REQUIRED ACTION — Copy every line that holds the string "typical" from the data below.

EXTRACTED INFORMATION —
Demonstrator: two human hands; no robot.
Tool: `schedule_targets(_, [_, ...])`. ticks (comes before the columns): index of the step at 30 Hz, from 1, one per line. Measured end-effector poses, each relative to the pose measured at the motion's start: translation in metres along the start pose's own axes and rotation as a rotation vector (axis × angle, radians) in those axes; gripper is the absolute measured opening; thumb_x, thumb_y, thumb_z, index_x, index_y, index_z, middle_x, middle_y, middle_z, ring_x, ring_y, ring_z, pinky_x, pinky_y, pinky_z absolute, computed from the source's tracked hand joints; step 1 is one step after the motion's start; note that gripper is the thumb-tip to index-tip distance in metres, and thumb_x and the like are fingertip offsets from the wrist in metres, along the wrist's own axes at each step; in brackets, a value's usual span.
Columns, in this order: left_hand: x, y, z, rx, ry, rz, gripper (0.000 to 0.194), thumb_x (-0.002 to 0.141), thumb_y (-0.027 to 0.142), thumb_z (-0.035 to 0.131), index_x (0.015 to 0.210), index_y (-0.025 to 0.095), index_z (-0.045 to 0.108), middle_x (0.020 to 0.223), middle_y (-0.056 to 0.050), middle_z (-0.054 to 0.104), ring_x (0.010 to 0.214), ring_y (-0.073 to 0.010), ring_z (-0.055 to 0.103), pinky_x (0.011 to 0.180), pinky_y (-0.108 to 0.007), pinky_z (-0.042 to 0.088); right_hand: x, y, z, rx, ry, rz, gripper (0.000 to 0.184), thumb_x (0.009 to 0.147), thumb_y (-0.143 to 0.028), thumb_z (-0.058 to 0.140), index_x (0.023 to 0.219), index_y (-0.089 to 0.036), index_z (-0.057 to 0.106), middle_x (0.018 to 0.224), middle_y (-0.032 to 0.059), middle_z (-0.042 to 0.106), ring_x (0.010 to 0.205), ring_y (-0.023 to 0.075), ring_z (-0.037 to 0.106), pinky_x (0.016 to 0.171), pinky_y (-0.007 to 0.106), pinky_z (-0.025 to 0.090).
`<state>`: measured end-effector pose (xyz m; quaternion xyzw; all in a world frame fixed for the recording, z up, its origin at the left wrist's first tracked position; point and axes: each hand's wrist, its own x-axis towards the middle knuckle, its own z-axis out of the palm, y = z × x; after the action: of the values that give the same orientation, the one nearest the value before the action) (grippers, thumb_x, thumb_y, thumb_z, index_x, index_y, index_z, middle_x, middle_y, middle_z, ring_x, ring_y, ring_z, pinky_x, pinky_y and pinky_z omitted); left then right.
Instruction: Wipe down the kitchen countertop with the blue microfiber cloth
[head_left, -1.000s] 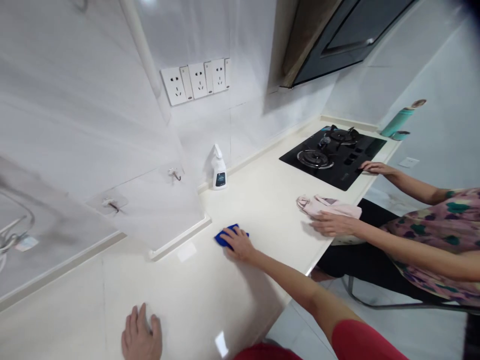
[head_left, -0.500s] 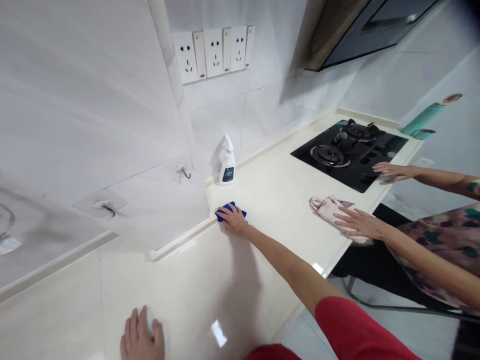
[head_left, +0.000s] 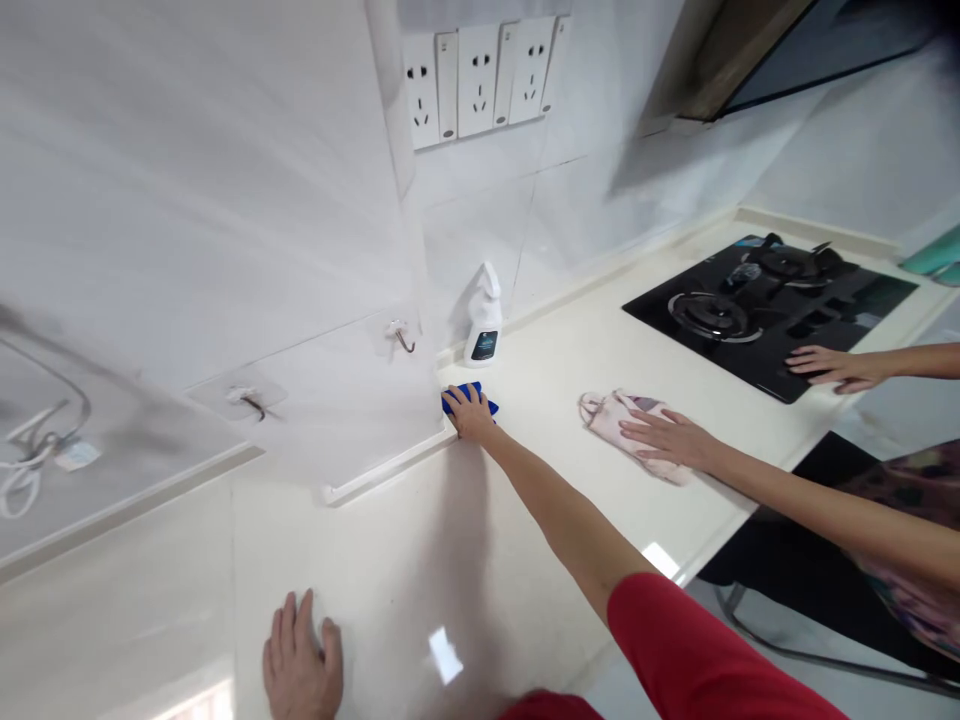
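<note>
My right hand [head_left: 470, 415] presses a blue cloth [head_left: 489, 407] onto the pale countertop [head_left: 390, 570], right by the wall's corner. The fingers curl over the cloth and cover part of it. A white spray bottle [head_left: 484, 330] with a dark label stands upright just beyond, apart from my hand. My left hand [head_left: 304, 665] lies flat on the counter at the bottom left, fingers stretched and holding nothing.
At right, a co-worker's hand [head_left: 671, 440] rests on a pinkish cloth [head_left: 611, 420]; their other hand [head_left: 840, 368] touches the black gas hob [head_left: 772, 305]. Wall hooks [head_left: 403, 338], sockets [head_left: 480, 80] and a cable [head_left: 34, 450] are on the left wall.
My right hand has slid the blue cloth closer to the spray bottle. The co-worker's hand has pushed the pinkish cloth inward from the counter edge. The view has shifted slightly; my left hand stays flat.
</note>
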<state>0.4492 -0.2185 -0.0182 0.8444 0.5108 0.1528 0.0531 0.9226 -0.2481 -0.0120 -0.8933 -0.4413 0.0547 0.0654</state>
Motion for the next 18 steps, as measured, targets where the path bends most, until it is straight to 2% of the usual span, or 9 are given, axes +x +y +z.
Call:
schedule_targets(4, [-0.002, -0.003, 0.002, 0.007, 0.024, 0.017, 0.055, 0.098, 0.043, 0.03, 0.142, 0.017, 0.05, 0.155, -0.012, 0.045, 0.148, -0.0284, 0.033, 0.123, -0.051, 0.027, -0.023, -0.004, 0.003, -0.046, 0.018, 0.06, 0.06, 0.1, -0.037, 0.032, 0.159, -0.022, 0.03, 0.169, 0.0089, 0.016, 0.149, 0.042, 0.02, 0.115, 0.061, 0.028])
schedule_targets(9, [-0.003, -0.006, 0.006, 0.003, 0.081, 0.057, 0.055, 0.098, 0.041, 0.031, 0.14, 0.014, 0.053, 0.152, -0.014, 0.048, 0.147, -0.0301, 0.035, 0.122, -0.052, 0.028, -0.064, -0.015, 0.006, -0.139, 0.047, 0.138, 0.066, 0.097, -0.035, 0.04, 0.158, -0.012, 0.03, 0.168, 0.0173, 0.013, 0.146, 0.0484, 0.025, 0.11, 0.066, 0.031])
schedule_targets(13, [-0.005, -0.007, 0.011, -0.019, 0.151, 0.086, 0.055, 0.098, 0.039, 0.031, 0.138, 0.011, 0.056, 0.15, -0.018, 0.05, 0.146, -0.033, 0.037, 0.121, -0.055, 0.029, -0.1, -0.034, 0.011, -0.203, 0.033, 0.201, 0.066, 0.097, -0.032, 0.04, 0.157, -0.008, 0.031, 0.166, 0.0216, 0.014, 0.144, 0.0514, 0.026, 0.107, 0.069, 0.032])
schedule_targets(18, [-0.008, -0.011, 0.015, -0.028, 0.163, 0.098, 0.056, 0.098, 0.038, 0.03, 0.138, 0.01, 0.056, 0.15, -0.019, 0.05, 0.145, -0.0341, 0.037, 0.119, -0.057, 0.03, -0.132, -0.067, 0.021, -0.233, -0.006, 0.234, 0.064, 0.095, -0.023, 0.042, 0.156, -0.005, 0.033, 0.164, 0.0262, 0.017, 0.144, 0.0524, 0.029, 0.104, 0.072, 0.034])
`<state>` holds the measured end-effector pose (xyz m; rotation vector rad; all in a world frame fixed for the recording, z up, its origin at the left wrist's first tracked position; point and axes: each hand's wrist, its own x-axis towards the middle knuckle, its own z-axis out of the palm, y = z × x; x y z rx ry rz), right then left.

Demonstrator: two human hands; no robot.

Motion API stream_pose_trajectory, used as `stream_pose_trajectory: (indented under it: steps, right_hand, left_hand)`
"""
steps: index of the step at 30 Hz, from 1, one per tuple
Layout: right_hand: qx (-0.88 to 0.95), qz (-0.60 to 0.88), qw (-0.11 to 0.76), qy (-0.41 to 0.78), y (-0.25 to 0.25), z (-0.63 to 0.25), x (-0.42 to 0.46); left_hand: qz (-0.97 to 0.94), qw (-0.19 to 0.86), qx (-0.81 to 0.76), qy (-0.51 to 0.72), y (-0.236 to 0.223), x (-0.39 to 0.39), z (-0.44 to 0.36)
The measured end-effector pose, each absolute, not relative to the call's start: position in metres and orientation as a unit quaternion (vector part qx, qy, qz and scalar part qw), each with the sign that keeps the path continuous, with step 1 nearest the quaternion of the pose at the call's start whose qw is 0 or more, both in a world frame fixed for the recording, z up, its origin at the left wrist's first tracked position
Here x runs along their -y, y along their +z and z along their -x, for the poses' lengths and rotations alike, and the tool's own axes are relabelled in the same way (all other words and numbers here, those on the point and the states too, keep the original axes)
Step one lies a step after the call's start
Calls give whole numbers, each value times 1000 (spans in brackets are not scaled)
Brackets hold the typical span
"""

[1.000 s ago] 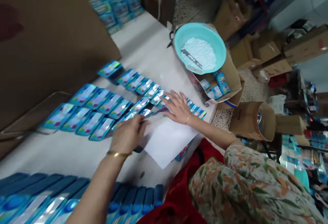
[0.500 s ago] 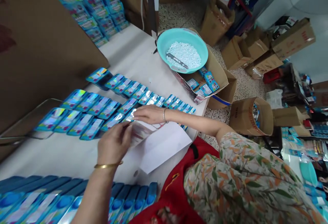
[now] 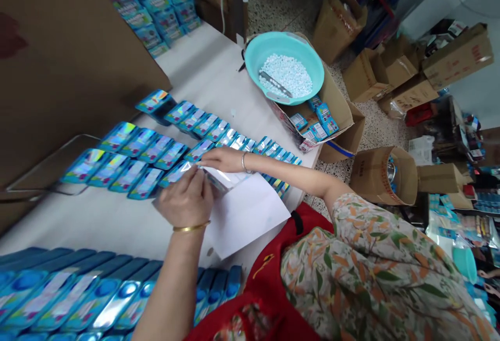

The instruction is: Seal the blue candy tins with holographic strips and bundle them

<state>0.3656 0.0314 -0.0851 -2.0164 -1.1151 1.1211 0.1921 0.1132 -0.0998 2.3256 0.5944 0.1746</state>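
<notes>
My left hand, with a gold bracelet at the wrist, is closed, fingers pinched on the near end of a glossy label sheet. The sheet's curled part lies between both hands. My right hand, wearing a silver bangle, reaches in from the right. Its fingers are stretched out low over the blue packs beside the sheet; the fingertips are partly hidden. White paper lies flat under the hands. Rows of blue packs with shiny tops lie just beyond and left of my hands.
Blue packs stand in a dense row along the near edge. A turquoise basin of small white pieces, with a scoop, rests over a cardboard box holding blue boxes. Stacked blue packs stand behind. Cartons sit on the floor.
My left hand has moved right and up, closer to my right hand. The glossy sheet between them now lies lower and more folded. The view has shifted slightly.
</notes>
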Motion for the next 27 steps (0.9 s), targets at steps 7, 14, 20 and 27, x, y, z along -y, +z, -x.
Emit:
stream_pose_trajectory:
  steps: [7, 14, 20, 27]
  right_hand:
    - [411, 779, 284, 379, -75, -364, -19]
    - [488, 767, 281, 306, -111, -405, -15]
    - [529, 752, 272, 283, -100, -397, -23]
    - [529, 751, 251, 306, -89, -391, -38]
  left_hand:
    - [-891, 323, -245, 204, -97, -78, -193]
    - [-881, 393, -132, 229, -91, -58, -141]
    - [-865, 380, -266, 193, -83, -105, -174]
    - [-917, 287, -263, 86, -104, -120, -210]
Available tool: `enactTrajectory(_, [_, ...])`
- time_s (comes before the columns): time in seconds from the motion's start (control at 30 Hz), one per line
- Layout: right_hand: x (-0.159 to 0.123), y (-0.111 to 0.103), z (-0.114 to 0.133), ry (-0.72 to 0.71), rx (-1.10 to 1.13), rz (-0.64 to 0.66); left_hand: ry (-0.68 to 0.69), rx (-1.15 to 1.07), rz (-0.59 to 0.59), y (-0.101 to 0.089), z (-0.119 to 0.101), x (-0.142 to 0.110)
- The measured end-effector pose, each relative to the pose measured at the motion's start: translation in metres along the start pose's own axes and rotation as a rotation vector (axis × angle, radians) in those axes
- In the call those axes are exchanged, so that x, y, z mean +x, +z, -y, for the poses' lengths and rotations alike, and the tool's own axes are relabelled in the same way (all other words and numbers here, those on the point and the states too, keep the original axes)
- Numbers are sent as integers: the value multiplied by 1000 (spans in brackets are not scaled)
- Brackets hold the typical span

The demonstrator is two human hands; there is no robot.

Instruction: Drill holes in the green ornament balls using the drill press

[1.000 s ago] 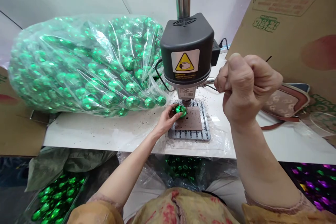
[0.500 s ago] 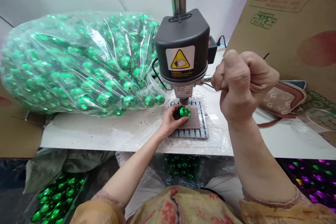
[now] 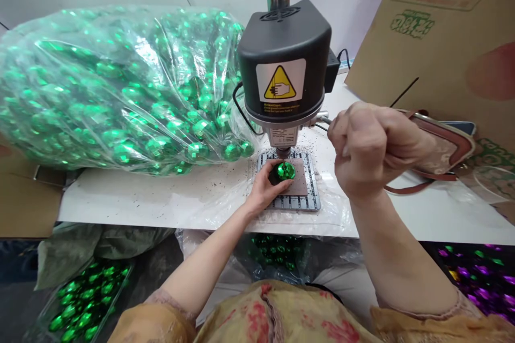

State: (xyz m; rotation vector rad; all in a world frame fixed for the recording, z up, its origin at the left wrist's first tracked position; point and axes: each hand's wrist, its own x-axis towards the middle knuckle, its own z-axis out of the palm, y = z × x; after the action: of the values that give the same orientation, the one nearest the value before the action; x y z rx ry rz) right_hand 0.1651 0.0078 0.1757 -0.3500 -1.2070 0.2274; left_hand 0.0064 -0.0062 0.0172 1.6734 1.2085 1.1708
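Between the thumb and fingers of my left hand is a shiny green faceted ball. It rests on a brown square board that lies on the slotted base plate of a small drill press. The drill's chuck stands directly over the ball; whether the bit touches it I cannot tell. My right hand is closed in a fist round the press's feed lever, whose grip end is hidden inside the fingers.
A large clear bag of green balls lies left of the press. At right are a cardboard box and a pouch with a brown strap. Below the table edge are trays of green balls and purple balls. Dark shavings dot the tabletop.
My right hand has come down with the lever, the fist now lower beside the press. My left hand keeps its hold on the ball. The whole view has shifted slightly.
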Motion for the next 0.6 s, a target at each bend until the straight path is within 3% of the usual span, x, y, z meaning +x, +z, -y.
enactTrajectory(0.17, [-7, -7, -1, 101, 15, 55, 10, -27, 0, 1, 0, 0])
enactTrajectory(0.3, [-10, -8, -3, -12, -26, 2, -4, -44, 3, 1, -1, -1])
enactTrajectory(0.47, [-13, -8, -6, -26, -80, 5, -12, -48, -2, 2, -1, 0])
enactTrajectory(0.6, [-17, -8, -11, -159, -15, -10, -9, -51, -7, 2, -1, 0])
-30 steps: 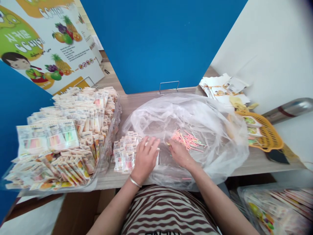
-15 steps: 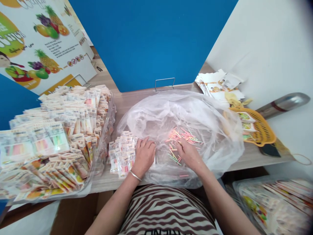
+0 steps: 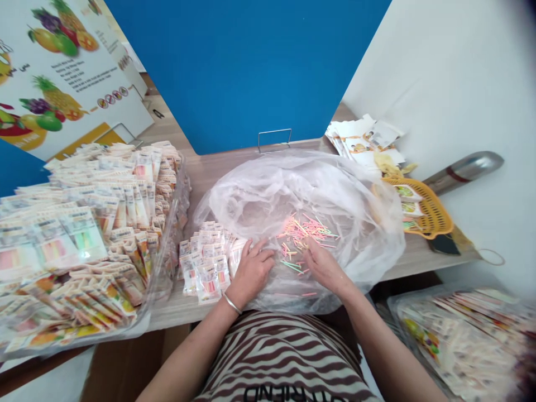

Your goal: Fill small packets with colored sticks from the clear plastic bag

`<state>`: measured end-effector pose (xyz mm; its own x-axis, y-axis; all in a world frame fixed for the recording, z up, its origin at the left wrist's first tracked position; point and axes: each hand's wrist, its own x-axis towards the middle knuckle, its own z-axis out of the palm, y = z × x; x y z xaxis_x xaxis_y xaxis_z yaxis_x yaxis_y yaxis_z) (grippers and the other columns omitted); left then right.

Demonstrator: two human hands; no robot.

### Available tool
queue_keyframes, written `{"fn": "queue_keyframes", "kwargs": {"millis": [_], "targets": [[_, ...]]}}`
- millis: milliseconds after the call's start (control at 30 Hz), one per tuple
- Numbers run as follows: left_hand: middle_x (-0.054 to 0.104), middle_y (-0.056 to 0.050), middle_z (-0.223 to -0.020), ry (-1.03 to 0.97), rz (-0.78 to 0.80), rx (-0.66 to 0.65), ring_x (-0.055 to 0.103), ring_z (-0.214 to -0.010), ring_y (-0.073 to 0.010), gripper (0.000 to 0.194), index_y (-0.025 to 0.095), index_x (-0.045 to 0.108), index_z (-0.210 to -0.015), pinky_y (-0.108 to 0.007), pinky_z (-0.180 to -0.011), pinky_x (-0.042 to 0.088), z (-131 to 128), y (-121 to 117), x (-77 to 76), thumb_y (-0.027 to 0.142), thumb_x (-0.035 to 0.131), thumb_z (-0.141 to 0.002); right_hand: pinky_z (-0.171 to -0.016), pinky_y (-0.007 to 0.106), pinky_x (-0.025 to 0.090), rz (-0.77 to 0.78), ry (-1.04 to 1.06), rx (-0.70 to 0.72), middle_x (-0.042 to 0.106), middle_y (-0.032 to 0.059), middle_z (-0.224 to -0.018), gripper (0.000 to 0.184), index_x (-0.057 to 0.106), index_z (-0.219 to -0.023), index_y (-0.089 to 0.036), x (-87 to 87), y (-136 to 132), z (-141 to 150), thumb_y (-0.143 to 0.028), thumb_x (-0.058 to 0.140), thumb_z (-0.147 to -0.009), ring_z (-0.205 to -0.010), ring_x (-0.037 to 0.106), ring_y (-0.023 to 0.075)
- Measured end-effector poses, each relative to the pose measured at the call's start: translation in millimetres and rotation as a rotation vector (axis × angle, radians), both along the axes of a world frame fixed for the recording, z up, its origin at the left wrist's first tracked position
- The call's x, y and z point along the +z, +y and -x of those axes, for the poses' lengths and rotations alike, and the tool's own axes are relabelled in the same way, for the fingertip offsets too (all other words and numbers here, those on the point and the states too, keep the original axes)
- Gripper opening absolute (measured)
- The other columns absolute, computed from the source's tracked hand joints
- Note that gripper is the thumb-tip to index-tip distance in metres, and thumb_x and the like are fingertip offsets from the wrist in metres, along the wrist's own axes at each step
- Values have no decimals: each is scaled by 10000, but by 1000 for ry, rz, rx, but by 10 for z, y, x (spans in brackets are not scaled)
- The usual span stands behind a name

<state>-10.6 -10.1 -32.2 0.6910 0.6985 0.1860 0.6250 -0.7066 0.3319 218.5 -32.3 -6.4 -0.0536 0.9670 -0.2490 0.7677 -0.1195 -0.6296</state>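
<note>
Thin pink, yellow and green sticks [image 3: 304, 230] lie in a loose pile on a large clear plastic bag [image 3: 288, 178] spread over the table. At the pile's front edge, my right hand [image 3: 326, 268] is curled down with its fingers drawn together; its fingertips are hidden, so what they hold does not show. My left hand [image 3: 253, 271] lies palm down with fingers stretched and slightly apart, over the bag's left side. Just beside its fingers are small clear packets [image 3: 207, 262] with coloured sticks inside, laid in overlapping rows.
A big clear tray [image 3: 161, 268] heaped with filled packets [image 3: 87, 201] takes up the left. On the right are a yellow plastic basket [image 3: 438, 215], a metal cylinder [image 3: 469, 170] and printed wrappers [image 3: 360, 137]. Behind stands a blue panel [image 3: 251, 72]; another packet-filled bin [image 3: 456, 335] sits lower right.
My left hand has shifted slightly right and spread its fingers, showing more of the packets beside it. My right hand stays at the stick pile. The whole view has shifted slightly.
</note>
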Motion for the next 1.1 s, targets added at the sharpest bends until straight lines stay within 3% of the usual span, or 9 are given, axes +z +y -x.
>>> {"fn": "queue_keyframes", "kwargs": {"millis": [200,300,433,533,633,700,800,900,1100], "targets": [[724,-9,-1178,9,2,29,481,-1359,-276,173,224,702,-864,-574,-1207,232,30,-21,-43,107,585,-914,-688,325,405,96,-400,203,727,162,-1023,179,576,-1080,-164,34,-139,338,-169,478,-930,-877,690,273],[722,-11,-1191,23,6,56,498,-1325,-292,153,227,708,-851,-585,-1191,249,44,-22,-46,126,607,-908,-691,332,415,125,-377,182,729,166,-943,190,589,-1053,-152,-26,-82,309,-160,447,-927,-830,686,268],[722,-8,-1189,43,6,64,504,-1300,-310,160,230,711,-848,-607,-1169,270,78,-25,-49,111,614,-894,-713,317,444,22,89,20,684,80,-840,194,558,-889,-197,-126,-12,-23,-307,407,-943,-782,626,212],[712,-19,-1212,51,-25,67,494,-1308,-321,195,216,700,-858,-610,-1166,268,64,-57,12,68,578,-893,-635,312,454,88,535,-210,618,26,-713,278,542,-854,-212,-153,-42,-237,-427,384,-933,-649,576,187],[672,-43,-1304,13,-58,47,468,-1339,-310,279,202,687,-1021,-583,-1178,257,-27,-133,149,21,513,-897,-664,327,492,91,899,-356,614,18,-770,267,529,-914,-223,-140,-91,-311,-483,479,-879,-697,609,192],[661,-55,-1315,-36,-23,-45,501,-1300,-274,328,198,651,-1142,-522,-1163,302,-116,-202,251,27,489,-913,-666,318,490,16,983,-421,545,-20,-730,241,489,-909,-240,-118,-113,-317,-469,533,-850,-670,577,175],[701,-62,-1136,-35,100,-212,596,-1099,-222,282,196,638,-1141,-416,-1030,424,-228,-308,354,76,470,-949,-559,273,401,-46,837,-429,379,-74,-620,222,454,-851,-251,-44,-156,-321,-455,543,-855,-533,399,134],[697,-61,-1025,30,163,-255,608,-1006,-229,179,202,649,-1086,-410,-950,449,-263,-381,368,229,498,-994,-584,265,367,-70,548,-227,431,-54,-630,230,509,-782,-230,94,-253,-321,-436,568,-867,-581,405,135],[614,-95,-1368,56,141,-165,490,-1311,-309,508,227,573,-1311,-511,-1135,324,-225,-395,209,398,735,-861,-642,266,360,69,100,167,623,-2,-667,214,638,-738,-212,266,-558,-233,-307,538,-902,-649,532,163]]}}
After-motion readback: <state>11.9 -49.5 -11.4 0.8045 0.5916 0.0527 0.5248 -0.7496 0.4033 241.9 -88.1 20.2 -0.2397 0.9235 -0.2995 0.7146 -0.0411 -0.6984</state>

WRITTEN RESPONSE —
Brackets hold the typical span
- Brackets hold the typical span

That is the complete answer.